He previously was a faculty member at the University of
Connecticut from September 1970 to June 2001, advancing from Instructor to
Assistant Professor to Associate Professor to Professor in 1982. He served as
Department Head from July 1, 1989 through June 30, 2001. He has held visiting positions with the
Federal Reserve Bank of Boston for 5 months in 1978 and with the Congressional
Budget Office for 12 months in 1987-88. He retired from the University of
Connecticut on June 1, 2001.
He came to the University of Nevada, Las Vegas as Department
Chair, a position that he held from July 1, 2001 through June 30, 2012. He guided
ten (10) graduate students to completion of their MA degrees and served as an
external examiner of three (3) PhD degrees at the University of Pretoria and one
(1) PhD degree at the Univesity of Johannesburg. While
at the University of Connecticut, he guided eighteen (18) graduate students to
completion of their Ph.D. degrees and two (2) students to completion of their MA
degrees, former students who now work around the world in academia,
international and government agencies, and the private sector. In addition, he
served as an associate advisor on numerous other Ph.D. committees. Further, he
continued to conduct research with many students beyond their dissertation
(PhD) and professional-paper (MA) research.
His research interests span monetary, macroeconomic, and
international finance theory and policy; economic growth empirics; financial
institutions; and real estate lending.

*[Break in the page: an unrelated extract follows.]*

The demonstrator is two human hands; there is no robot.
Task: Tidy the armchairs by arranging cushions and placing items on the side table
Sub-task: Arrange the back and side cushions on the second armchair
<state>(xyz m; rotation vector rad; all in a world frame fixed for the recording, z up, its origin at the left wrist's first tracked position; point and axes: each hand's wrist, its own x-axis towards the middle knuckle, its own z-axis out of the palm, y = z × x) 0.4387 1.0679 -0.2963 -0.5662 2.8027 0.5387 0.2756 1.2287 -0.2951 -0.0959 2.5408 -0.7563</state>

The author of over 130 journal articles
and several books and research monographs, his research has appeared in a
variety of journals, including
the Annals of Regional Science,
Contemporary Economic Policy, Contemporary Policy Issues,
Economic Inquiry, Economic Modelling, Empirical
Economics,
the European Economic Review,
the
International Economic Review, the International
Monetary Fund Staff Papers,
the Journal of Banking and Finance,
the Journal of Development Economics,
the Journal of Economics and Business, the Journal of Finance,
the
Journal of Financial Services Research, the Journal of
Forecasting, the Journal of Housing Research, the Journal of International Money and Finance,
the Journal of Macroeconomics, the Journal of Monetary Economics,
the Journal of Money Credit and Banking,
the Journal of Public
Economics,
the Journal of Real Estate Finance and Economics,
Kyklos,
the
Quarterly Journal of Economics, the
Quarterly Review of Economics and Business, the Quarterly Review of
Economics and Finance, Regional
Science and Urban Economics, the Review of Economics and
Statistics, the Scottish Journal of Political Economy,
the Southern Economic Journal,
Urban
Studies, and Weltwirtschaftliches Archiv. His working papers
can be accessed at this home page under Current Research Papers or at Research
Papers in Economics (RePEc) at http://ideas.repec.org/e/pmi16.html or at the Social Science Research Network (SSRN) at http://ssrn.com/author=48097.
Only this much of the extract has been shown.